A report
from the University of Georgia says that states can reduce their
greenhouse gas emissions by using a combination of renewable energy
sources and energy-saving strategies. It says those changes are
affordable if done properly. Marilyn
Brown, the project’s lead researcher and the Brook Byers Professor of
Sustainable Systems in the School of Public Policy at Georgia Tech tells
Think Progress,
“To minimize costs, the country needs to reduce its coal consumption
more rapidly, continue to expand its gas-fired power plants, but temper
this growth with aggressive policies to increase energy efficiency and
renewable energy.”
Complying with the Clean Power Plan would also produce substantial
collateral benefits such as lower electricity bills, greater GDP growth,
and significant reductions in SO2, NOx, and mercury emissions. “The
strong push on energy efficiency also enables GDP to rise above the
business-as-usual forecast,” said Brown. “The US increases its exports
and decreases its imports as a result of being more competitive.”

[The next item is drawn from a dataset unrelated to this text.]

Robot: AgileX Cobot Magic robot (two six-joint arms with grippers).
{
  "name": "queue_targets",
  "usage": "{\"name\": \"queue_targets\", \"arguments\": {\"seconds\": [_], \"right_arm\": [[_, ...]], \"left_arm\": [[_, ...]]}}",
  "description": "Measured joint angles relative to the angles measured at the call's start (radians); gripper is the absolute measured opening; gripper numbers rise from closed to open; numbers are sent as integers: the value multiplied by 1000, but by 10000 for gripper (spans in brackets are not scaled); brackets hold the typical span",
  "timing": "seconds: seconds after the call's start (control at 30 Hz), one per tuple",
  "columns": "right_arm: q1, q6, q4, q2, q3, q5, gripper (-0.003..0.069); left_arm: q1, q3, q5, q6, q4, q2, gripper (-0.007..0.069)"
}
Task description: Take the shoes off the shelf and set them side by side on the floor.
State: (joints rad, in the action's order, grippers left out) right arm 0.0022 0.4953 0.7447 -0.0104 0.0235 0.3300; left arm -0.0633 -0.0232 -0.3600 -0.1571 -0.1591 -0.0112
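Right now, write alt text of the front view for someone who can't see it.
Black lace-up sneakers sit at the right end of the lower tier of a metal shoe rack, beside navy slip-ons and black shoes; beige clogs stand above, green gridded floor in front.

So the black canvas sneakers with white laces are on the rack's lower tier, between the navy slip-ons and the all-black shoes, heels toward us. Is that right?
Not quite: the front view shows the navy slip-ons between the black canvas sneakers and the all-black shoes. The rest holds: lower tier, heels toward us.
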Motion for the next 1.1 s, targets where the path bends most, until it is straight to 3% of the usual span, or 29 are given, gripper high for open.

Another recent report by energy research firm Synapse Energy Economics finds
that average energy bills in 2030 could be $35 per month lower under a
“Clean Energy Future” scenario than they would be if the Clean Power
Plan is not put into operation. Both reports run counter to claims by utility advocates that the
Clean Power Plan will cause electric bills to skyrocket. Fear mongering
is a frequent tactic among so-called “think tanks” who think about what
their powerful and well-heeled benefactors tell them to think about. In
most cases, their conclusions are written before their studies even
begin.
“As energy is used more efficiently, non-competitive power plants can
be retired, construction of new coal plants can be deferred, and
transmission and distribution infrastructure investments can be delayed,
all of which would lower rates and therefore lower the energy bills of
all consumers,” Marilyn Brown said. “This is a counter-intuitive finding
to some who keep hearing from critics that have claimed that it will
significantly increase the electricity bills of American families.” For modeling purposes, the study’s researchers did detailed solar
cost analysis and determined that, by 2030, installed costs of solar
would be approximately $1.75/watt for utility-scale PV, $2/watt for
commercial-scale PV, and $2.50/watt for residential-scale PV in 2010
dollars.
Other recent studies show that, although residential solar may cost
more to install, its total cost is competitive with utility-scale
installations because it eliminates fixed costs for building
long-distance transmission lines, utility substations, and grid
infrastructure. It also eliminates the significant line losses that
plague electricity sent over long distances.
The University of Georgia report concludes with this statement:
“Energy efficiency programs and policies need to be revved up, along
with monitoring and verification schemes and energy bench marking.
States need to prepare for a future where solar energy plays a much
stronger role, both rooftop systems and solar farms, with a wide array
of different financing and ownership schemes.”